[Instructions to follow] Among the records that follow, set down only the lines from the one containing "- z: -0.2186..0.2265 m" to the one containing "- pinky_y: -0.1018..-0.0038", both included, exactly.

Data items:

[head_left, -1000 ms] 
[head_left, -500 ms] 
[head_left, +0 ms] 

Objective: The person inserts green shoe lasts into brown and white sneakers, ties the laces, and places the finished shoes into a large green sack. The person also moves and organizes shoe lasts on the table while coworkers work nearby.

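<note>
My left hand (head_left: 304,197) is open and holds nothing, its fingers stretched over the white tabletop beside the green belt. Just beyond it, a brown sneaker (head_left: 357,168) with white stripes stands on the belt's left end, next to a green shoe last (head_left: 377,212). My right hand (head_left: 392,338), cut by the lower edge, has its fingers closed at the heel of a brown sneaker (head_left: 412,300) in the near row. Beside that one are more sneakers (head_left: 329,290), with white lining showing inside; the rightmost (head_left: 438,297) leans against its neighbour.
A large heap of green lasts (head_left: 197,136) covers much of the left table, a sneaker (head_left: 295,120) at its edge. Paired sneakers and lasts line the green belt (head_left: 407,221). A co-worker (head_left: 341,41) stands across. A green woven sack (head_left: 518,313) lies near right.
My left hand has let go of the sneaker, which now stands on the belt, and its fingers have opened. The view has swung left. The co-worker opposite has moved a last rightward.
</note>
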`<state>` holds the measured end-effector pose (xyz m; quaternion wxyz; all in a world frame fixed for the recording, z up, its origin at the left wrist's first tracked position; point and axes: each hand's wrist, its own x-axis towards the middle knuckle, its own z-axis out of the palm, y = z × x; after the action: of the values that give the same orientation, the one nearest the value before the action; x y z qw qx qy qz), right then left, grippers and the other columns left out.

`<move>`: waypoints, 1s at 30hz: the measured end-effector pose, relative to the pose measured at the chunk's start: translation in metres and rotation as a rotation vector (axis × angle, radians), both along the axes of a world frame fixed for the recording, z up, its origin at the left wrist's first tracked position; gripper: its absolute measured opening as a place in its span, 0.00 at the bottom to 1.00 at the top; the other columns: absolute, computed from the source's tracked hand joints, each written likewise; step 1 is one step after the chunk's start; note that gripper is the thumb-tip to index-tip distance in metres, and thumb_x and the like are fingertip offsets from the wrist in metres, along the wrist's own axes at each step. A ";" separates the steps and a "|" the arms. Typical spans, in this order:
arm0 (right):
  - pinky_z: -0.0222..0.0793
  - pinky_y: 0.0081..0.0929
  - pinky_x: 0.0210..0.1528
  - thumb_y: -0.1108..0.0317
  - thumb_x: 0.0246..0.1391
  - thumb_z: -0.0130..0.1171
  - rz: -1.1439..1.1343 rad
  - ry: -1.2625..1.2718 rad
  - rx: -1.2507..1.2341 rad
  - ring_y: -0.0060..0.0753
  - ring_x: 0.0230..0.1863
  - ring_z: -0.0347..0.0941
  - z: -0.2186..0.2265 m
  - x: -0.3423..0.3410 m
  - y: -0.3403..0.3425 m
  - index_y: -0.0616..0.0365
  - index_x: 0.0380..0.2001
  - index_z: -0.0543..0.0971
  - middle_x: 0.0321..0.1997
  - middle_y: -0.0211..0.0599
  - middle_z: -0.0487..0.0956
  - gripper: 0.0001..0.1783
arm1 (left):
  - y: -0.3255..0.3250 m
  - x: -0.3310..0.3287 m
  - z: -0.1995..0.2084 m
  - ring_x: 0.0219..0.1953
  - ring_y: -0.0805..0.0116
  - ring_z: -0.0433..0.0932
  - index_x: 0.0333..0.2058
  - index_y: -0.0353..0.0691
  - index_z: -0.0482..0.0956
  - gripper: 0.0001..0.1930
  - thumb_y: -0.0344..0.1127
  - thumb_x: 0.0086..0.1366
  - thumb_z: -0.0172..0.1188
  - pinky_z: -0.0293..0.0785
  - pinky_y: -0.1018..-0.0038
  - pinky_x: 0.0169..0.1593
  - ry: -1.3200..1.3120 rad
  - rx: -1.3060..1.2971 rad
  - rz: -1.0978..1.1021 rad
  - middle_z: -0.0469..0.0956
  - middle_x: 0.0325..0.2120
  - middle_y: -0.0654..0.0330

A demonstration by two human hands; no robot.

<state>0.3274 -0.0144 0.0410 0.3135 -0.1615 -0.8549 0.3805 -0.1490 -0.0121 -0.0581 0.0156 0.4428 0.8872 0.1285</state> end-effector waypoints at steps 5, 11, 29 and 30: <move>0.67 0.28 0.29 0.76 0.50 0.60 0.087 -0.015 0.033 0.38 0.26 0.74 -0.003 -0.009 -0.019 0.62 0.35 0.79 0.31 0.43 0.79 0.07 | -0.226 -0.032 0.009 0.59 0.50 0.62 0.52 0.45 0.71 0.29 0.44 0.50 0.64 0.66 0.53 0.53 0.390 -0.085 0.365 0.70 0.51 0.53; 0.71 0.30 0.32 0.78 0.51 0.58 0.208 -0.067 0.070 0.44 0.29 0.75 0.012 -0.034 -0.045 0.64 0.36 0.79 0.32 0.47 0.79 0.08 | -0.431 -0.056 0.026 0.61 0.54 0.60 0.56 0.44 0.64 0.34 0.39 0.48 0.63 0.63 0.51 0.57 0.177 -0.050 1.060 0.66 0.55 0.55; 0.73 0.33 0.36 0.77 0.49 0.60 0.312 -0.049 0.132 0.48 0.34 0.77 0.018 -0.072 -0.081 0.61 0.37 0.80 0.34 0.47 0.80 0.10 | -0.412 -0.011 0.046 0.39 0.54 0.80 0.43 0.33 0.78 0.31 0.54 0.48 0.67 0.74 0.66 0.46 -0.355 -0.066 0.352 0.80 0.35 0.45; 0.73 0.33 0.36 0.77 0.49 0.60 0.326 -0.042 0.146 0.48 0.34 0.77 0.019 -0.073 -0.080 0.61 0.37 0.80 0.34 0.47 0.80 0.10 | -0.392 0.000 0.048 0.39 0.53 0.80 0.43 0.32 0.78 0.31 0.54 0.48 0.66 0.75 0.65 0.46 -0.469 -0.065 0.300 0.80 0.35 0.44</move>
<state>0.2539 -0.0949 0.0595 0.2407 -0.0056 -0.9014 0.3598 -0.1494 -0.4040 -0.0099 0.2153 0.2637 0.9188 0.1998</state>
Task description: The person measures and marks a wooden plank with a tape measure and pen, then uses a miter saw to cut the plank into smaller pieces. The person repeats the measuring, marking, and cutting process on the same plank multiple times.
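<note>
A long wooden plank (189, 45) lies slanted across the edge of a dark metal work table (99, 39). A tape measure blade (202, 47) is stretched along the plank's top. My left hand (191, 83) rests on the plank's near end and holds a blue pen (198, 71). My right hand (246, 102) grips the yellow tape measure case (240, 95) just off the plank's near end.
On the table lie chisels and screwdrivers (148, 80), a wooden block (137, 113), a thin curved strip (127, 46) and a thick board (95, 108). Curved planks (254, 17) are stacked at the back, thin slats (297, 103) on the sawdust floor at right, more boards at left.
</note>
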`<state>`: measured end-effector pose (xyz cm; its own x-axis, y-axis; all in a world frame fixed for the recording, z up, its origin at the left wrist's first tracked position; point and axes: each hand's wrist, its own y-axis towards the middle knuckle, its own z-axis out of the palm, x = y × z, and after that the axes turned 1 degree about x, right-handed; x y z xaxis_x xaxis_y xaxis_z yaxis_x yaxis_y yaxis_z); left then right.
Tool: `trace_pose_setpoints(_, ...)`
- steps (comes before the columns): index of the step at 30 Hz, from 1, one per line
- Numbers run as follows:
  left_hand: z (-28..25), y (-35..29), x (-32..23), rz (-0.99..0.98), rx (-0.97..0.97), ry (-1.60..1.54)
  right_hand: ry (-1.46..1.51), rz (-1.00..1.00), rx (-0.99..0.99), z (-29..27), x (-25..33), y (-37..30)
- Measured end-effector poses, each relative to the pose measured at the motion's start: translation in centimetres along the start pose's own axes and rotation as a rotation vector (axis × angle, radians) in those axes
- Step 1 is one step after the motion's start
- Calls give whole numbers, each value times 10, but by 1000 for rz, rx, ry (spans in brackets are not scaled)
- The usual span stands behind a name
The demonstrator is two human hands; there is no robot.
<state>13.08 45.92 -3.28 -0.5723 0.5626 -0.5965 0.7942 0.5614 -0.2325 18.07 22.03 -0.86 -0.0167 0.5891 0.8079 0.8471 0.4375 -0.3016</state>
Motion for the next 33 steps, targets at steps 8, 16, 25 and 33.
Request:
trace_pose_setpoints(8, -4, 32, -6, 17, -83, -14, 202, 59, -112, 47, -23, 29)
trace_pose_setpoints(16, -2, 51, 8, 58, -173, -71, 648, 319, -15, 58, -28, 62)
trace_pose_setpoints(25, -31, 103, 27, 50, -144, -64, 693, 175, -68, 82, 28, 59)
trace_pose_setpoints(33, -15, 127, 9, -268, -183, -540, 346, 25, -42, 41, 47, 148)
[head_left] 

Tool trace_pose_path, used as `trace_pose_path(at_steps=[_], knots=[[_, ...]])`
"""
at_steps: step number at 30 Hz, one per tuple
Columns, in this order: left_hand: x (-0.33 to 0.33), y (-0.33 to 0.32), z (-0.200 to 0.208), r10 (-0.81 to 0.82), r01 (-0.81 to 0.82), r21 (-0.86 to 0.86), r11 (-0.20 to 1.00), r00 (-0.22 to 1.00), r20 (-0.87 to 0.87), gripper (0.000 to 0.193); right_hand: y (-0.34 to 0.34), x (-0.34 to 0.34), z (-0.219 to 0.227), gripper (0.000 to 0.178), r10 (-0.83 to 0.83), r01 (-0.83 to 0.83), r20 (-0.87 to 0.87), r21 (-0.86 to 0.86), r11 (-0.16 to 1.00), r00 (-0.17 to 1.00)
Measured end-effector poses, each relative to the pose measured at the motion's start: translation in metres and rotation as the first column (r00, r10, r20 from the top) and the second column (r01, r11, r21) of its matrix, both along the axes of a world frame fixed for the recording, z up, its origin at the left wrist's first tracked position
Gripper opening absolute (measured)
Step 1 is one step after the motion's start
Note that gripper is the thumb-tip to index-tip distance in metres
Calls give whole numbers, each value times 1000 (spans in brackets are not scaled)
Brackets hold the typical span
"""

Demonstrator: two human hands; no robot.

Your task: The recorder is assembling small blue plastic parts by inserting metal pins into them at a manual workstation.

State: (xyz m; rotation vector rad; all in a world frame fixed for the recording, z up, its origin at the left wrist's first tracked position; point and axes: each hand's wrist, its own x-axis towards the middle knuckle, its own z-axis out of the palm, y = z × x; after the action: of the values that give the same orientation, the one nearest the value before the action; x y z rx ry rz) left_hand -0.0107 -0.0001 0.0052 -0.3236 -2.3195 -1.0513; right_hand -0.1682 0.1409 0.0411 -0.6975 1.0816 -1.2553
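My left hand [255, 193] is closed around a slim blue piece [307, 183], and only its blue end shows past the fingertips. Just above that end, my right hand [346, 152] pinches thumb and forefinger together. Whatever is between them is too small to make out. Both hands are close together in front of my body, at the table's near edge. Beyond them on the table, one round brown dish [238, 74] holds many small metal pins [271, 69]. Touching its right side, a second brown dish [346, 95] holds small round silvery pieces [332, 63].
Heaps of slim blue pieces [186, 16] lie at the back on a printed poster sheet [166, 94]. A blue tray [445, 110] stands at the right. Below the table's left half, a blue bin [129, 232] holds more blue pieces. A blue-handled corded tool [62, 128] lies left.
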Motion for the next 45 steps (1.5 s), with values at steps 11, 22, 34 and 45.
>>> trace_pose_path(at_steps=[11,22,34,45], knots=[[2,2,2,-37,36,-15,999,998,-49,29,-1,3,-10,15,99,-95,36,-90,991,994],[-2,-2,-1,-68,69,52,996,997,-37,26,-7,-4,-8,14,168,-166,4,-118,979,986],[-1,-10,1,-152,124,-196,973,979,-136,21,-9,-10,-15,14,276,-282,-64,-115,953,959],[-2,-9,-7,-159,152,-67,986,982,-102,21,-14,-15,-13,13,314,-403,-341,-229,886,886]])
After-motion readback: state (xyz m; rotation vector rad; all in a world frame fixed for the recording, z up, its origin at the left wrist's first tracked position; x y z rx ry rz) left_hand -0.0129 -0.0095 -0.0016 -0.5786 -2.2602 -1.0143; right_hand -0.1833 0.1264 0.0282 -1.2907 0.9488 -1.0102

[Task response]
  - z: -0.2186..0.2265 m
  - x: -0.3423..0.3410 m
  - y: -0.3403..0.3425 m
  - index_y: -0.0616..0.0365
  - index_x: 0.0380..0.2001
  - index_z: -0.0543..0.0971
  - middle_x: 0.0321..0.1997
  - middle_y: -0.0211..0.0599
  - middle_z: -0.0487..0.0956
  - gripper: 0.0001..0.1783
arm1 (left):
  - y: -0.3255..0.3250 m
  - x: -0.3310..0.3287 m
  - z: -0.1995..0.2084 m
  - ring_x: 0.0219..0.1953
  - ring_y: -0.0805..0.0116
  - ring_z: -0.0433..0.0932
  - index_x: 0.0333..0.2058
  - index_y: -0.0353..0.0691
  - index_z: -0.0482..0.0956
  - gripper: 0.0001..0.1930
  - thumb_y: -0.0344..0.1127
  - thumb_x: 0.0086..0.1366
  - thumb_z: -0.0172..0.1188
  - pinky_z: -0.0293..0.0785
  - pinky_y: -0.1018..-0.0038

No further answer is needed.